A fire extinguisher can be a life-saving tool. You can use it to put out small fires or to suppress larger fires while you get out of harm’s way. However, you might not know which type is best for your home or even know how to use one. Fortunately, it’s easy to learn.
Types of Fire Extinguishers
A fire extinguisher can be one of two types: disposable or rechargeable. There are a few differences, but they both function the same. First of all, you can reuse a rechargeable extinguisher after you use it. If you get a disposable extinguisher, you have to replace it after you use it. A rechargeable one also has metal valves, and a disposable one has plastic valves. Lastly, the rechargeable type costs more upfront. However, it’s cheaper to refill it than to replace a disposable extinguisher.
Fire Extinguisher Classes
When you’re looking for a fire extinguisher, you’ll notice the letters A, B or C on the labels. These are the different classes, and extinguishers can have a combination of these letters too. Each one shows you the types of fires that you can use them for:
A-class extinguishers are for cloth, paper and wood.
B-class extinguishers are for flammable and combustible liquids such as gasoline, grease, oil-based paint and oil.
C-extinguishers are for electrical devices such as appliances, tools and other plugged-in equipment.
When a fire extinguisher has a combination of these letters, you can use it to fight all of those fire types. If one has an A and a C, for example, then you can use it for cloth, paper, wood and electrical devices. Most stores sell multipurpose extinguishers that you can use for all three fire classes.
Along with these classes, are D and K classes. D-class extinguishers are for flammable metals. They’re more for factory use. K-class extinguishers are for animal oils, fats and vegetable oils in cooking appliances. They’re more for commercial kitchen use.
Choosing the Right Type and Size
If you’re getting a fire extinguisher for your home or business, you should get one that you can use on any type of fire. It’s the best way to be prepared. Fire agencies even recommend that you have an extinguisher on every floor of your home or business.
The next decision that you have to make is the size. You can find fire extinguishers that are two, five and 10 pounds. The best option is to get a size that your family feels comfortable lifting and using.
The two-pounder is a better fit for a car than a home or business. Just make sure that you get mounting hardware to keep it from moving around. The five-pounder works best in laundry rooms and kitchens, and the 10-pounder is great for garages and workshops.
You can even buy a stove-top extinguisher for your kitchen. These have magnetic pressurized cans inside that open and spray baking soda onto your stove when it catches on fire. However, you can’t use them over a deep fryer because the spray can splash the oil and spread the flames.
Fire Extinguisher Installation and Maintenance Tips
Once you have your new fire extinguisher, make sure that you install it near an exit. Don’t mount or store it in a place that restricts your ability to grab it quickly.

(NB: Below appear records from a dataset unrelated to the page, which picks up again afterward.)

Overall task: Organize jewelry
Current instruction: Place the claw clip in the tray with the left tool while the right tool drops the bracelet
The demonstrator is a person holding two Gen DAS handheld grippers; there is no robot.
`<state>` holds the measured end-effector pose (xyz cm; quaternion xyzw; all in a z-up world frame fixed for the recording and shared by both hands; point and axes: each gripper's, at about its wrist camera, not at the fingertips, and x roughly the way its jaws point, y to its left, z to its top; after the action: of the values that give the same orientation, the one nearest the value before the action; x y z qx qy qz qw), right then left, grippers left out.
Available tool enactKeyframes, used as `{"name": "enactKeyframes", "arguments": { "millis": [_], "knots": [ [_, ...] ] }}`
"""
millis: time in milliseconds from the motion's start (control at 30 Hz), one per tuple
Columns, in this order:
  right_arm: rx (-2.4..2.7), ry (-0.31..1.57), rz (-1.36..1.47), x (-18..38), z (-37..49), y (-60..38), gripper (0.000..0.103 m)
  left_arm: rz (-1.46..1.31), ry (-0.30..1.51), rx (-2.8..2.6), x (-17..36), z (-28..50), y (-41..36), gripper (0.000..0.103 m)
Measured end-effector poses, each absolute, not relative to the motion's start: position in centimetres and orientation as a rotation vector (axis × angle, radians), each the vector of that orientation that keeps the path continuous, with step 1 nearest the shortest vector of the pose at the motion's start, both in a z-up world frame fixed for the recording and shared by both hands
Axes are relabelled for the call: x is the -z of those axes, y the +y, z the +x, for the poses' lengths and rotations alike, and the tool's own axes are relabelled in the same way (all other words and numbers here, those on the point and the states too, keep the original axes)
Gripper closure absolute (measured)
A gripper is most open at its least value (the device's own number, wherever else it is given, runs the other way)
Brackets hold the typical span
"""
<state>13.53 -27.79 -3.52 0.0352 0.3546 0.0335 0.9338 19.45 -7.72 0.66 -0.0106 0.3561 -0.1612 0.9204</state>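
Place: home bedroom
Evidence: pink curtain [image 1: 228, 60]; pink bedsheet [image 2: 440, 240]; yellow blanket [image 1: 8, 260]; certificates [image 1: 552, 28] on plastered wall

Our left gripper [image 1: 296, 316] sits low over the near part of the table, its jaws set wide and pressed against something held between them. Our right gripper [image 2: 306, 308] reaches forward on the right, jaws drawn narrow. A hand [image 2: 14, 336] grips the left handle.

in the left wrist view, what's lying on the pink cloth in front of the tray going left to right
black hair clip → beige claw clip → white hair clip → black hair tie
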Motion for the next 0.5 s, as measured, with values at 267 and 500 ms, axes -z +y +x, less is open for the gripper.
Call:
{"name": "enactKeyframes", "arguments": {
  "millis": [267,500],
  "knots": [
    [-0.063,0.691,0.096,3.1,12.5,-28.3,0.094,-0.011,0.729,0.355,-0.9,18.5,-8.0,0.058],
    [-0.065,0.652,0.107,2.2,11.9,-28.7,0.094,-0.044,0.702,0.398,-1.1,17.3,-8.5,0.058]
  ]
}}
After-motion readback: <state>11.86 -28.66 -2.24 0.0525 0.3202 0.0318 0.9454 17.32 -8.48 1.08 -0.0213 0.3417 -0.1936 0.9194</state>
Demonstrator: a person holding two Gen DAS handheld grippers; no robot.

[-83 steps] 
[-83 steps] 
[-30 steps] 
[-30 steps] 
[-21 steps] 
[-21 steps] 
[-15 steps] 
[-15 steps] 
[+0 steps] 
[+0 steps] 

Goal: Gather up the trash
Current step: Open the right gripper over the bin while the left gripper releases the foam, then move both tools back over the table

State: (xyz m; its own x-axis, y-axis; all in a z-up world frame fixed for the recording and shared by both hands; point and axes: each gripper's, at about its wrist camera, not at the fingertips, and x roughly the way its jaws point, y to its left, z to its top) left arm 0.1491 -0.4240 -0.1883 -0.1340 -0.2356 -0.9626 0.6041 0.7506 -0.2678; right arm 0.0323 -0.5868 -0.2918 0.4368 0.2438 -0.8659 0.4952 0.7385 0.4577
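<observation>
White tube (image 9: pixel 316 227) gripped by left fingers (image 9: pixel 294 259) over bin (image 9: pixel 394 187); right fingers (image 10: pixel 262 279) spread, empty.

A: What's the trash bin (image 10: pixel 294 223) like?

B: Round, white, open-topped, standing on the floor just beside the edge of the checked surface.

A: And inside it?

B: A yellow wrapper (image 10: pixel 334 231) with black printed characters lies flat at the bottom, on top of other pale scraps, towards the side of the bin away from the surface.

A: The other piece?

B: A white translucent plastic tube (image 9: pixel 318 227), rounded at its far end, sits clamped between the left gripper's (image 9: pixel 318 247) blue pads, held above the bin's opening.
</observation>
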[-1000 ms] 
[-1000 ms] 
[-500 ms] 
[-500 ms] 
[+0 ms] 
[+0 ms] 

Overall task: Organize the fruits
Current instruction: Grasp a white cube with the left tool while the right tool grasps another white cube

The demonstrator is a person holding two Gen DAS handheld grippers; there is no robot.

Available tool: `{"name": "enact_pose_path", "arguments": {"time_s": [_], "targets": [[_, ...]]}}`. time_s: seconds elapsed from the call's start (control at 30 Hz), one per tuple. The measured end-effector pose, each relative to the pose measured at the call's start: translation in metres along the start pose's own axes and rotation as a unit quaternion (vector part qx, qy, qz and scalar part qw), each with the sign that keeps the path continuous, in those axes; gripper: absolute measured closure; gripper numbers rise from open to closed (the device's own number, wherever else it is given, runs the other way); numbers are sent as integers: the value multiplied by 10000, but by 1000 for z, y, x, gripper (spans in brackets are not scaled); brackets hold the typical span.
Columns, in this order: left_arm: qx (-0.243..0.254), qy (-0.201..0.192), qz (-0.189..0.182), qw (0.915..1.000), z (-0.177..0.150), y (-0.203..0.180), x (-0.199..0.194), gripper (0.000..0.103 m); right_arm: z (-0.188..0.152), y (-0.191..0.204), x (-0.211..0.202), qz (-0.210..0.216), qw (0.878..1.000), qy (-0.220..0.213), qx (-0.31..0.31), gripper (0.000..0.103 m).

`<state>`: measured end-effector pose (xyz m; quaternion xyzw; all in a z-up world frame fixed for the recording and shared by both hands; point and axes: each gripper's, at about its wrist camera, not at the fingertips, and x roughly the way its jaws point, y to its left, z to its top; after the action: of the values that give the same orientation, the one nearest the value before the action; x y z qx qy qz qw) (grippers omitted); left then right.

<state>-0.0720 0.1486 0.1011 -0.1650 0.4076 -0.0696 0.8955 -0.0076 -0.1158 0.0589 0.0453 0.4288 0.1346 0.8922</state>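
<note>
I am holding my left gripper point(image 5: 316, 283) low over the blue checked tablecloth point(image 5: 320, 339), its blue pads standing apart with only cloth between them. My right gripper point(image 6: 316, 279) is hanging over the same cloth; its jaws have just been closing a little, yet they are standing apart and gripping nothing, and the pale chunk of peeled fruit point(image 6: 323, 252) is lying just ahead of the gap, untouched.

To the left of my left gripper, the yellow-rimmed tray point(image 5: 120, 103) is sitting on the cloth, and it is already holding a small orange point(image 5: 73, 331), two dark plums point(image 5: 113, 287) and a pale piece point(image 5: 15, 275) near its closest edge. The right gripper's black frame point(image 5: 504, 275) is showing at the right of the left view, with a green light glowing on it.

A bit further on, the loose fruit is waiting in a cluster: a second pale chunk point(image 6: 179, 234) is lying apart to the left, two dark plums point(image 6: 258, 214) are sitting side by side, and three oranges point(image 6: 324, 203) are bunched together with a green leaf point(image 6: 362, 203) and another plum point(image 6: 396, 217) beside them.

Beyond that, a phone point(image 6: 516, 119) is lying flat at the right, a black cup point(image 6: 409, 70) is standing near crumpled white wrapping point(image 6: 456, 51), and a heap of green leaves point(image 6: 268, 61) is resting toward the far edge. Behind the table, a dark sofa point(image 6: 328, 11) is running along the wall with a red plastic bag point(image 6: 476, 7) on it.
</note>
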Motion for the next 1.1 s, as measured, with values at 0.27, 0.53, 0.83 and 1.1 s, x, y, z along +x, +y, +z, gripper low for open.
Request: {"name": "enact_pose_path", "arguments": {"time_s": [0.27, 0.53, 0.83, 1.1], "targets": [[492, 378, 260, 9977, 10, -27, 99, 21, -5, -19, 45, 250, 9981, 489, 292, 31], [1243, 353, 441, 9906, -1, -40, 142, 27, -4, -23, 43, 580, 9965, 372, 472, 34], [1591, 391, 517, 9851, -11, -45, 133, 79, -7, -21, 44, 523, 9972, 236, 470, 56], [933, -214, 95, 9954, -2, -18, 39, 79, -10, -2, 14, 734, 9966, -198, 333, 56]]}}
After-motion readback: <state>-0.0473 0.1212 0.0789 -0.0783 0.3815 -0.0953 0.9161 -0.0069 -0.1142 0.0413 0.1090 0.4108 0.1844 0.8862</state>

Before you can use it, you need to learn how to keep it working properly. Most extinguishers have pressure gauges with green or full indicators to show that the pressure is good. You have to check your extinguisher every month to make sure that the pressure is right.
You should read the instructions on your extinguisher because you need to shake some models each month. Also, you need to keep the outside can clean from dust, grease or oil. It’s important that you check for damage, dents or rust on the can, hose or nozzle as well. When your extinguisher has these issues, it might not work correctly when you need it the most.
Using a Fire Extinguisher
When you read the instructions that come with your fire extinguisher, you’ll see the directions for how to use it. However, you might mount or store your extinguisher and forget how to use it by time a fire breaks out. The trick is to remember to PASS:
P – Pull the pin while pointing the nozzle away from your body to release the lock.
A – Aim the nozzle at the base of the fire rather than the top of the flames.
S – Squeeze the lever with slow and even pressure.
S – Sweep the nozzle from left to right.
While you’re using the fire extinguisher, make sure that your back faces the exit. This will give you a clear escape if the flames are too wild for you to control. You should also leave your home or business if the room is full of smoke. If you want hands-on experience, you might be able to get training at your local fire department. Some fire equipment distributors also offer training.